What to do: All of the data is to be restated word for word.

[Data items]
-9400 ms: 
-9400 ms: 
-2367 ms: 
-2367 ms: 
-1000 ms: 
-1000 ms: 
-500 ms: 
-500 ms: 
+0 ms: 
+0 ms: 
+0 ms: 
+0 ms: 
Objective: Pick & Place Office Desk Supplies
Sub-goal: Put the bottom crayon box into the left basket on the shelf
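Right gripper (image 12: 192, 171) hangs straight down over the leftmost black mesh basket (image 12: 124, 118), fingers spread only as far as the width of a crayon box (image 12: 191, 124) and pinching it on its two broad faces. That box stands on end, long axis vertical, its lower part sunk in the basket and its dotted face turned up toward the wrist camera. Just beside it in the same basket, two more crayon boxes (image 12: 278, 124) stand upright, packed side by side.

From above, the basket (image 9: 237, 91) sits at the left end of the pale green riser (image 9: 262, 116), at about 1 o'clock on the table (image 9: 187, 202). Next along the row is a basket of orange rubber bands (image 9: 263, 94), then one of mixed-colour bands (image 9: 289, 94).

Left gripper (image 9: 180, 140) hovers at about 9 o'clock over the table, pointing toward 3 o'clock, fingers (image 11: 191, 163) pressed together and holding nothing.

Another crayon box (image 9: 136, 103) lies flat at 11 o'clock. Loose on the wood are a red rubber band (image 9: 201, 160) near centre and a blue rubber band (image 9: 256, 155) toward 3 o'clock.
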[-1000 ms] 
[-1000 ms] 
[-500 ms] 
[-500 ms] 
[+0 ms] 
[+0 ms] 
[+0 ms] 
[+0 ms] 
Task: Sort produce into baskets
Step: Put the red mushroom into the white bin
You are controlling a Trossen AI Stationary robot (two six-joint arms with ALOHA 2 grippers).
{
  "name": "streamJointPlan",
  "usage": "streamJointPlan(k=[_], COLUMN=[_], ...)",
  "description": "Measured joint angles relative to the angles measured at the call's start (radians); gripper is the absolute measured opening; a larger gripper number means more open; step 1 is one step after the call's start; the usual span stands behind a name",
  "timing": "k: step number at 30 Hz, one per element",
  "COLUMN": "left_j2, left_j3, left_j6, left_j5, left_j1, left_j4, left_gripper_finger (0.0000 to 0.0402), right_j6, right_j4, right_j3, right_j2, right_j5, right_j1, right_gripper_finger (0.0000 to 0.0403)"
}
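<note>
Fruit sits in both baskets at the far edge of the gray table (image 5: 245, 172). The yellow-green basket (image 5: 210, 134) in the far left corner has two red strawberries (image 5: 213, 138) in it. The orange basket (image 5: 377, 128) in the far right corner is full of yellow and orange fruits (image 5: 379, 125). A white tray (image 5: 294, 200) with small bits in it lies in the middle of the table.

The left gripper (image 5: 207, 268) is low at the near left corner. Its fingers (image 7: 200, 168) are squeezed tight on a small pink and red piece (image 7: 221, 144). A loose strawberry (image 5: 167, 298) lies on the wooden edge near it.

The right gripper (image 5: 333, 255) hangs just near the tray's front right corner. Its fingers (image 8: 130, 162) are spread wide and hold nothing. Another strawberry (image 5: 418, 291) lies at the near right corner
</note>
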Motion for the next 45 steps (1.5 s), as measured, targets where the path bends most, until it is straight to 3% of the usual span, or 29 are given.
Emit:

Task response:
-9400 ms: 
-9400 ms: 
-2367 ms: 
-2367 ms: 
-1000 ms: 
-1000 ms: 
-500 ms: 
-500 ms: 
+0 ms: 
+0 ms: 
+0 ms: 
+0 ms: 
Objective: Pick & Place Office Desk Supplies
Sub-goal: Put the bottom crayon box into the left basket on the shelf
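Right gripper (image 12: 192, 171) hangs straight down over the leftmost black mesh basket (image 12: 124, 118), fingers spread only as far as the width of a crayon box (image 12: 191, 124) and pinching it on its two broad faces. That box stands on end, long axis vertical, its lower part sunk in the basket and its dotted face turned up toward the wrist camera. Just beside it in the same basket, two more crayon boxes (image 12: 278, 124) stand upright, packed side by side.

From above, the basket (image 9: 237, 91) sits at the left end of the pale green riser (image 9: 262, 116), at about 1 o'clock on the table (image 9: 187, 202). Next along the row is a basket of orange rubber bands (image 9: 263, 94), then one of mixed-colour bands (image 9: 289, 94).

Left gripper (image 9: 180, 140) hovers at about 9 o'clock over the table, pointing toward 3 o'clock, fingers (image 11: 191, 163) pressed together and holding nothing.

Another crayon box (image 9: 136, 103) lies flat at 11 o'clock. Loose on the wood are a red rubber band (image 9: 201, 160) near centre and a blue rubber band (image 9: 256, 155) toward 3 o'clock.
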[-1000 ms] 
[-1000 ms] 
[-500 ms] 
[-500 ms] 
[+0 ms] 
[+0 ms] 
[+0 ms] 
[+0 ms] 
Task: Sort produce into baskets
Step: Put the red mushroom into the white bin
You are controlling a Trossen AI Stationary robot (two six-joint arms with ALOHA 2 grippers).
{
  "name": "streamJointPlan",
  "usage": "streamJointPlan(k=[_], COLUMN=[_], ...)",
  "description": "Measured joint angles relative to the angles measured at the call's start (radians); gripper is the absolute measured opening; a larger gripper number means more open; step 1 is one step after the call's start; the usual span stands behind a name",
  "timing": "k: step number at 30 Hz, one per element",
  "COLUMN": "left_j2, left_j3, left_j6, left_j5, left_j1, left_j4, left_gripper_finger (0.0000 to 0.0402), right_j6, right_j4, right_j3, right_j2, right_j5, right_j1, right_gripper_finger (0.0000 to 0.0403)"
}
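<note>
Fruit sits in both baskets at the far edge of the gray table (image 5: 245, 172). The yellow-green basket (image 5: 210, 134) in the far left corner has two red strawberries (image 5: 213, 138) in it. The orange basket (image 5: 377, 128) in the far right corner is full of yellow and orange fruits (image 5: 379, 125). A white tray (image 5: 294, 200) with small bits in it lies in the middle of the table.

The left gripper (image 5: 207, 268) is low at the near left corner. Its fingers (image 7: 200, 168) are squeezed tight on a small pink and red piece (image 7: 221, 144). A loose strawberry (image 5: 167, 298) lies on the wooden edge near it.

The right gripper (image 5: 333, 255) hangs just near the tray's front right corner. Its fingers (image 8: 130, 162) are spread wide and hold nothing. Another strawberry (image 5: 418, 291) lies at the near right corner
</note>
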Motion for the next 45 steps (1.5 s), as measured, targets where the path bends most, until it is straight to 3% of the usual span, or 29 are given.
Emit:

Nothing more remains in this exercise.